U.S. GDP Could Crash 50% Amid Coronavirus Market Crash

Mar 22 , 2020

U.S. GDP Could Crash 50% Amid Coronavirus Market Crash

Coronavirus cases in the U.S. surged above 33,000 on Sunday, as Covid-19 infections topped 337,000 worldwide. The U.S. is accounting for more new virus cases than any other country, with New York infections soaring. Congress hit a major roadblock on a $2 trillion coronavirus stimulus package amid Democratic objections, while a top Federal Reserve official said the U.S. economy could contract 50% in the second quarter.

With the stimulus bill in doubt, futures plunged "limit down" within minutes, signaling that the coronavirus stock market crash will continue to intensify. Last week the Dow Jones Industrial Average and S&P 500 index suffered their worst weekly losses since 2008. Dow Jones giants Boeing (BA) and UnitedHealth (UNH) and Citigroup (C) were huge losers, but even the likes of Apple (AAPL) and Microsoft (MSFT) with the economy coming to a virtual halt.

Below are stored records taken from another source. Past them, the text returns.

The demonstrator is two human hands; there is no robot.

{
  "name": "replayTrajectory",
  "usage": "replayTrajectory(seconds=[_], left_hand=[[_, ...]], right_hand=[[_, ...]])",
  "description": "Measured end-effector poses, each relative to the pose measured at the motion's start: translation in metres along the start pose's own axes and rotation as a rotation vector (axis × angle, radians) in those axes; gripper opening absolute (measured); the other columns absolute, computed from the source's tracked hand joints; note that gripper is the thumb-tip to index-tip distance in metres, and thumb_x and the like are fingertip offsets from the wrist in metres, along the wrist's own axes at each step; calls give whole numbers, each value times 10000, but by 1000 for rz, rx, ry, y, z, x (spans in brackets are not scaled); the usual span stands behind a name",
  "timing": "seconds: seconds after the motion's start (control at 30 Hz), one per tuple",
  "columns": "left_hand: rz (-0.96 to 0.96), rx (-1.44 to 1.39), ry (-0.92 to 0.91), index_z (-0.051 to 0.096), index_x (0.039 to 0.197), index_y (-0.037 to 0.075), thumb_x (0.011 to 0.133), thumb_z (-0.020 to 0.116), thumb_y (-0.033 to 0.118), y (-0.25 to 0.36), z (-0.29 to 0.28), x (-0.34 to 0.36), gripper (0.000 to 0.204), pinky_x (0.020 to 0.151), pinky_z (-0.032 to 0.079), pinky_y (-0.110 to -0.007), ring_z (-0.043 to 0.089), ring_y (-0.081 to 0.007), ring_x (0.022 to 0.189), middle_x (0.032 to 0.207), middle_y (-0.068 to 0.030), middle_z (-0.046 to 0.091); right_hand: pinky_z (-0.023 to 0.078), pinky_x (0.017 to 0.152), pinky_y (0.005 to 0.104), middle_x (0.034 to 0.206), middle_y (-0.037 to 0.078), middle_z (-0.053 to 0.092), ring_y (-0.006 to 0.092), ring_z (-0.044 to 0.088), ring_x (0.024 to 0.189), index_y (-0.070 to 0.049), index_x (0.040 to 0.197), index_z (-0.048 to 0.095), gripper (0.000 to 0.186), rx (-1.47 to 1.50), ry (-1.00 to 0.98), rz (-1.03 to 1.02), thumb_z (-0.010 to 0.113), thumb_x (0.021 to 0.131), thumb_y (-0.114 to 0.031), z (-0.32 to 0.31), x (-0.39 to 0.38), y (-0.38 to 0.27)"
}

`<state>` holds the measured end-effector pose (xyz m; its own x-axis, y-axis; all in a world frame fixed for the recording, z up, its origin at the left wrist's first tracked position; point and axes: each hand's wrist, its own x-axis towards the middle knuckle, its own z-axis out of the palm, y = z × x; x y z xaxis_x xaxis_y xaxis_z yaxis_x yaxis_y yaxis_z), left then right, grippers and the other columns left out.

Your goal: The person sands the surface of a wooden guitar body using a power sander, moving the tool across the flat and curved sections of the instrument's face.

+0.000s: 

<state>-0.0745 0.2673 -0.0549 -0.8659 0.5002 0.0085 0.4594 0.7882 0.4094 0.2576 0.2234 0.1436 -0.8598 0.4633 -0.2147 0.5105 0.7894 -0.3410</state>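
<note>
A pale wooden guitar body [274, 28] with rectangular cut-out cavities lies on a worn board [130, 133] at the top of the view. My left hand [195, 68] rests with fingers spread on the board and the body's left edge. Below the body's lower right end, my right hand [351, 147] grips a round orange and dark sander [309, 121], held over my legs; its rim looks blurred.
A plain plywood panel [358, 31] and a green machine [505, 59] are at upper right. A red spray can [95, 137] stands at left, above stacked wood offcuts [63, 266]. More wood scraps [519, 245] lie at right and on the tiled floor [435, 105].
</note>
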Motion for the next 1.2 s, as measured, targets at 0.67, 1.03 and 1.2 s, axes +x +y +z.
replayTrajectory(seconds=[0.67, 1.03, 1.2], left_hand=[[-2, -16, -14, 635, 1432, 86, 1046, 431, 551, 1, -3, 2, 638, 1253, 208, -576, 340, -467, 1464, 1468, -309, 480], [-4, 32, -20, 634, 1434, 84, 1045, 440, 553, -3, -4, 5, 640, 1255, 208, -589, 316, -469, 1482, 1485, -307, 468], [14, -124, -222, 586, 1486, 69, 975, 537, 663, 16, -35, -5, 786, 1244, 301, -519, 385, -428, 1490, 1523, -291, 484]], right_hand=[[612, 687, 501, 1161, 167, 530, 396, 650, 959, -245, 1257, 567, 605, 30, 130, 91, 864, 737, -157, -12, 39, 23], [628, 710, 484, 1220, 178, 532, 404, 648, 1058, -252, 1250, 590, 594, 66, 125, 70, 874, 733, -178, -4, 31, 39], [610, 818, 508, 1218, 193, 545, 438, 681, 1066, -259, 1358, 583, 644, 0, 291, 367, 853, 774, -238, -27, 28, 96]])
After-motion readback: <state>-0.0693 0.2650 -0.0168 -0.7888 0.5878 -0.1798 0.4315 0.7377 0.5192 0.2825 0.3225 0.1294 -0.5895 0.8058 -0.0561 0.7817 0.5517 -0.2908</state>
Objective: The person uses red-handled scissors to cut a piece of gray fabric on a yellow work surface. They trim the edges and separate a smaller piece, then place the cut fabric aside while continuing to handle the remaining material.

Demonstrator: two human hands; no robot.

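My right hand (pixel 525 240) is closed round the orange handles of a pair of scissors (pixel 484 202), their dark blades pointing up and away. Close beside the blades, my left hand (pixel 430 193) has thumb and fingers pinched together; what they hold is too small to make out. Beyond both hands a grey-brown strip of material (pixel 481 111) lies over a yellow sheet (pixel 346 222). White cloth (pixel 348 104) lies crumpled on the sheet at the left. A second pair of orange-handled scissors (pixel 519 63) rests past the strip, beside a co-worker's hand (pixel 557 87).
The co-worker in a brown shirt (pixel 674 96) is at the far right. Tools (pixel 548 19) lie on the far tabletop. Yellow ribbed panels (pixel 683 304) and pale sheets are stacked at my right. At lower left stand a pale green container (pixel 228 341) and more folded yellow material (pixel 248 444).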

More states are enacting stay-at-home orders. Meanwhile, Sen. Rand Paul, R-Tenn., has tested positive for the coronavirus. Two more senators self-quarantined, making a total of five Republicans unavailable for any stimulus vote.


U.S. Coronavirus Cases Top 33,000

U.S. coronavirus cases jumped 9,339 Sunday to 33,546. The U.S. is behind only China and Italy in terms of total confirmed coronavirus cases. U.S. coronavirus deaths have climbed to 419.

The U.S. is now adding more new cases than any other country.

New York state has nearly 16,000 Covid-19 cases, up more than 5,400 so far today. Nearly 11,000 cases are in New York City itself.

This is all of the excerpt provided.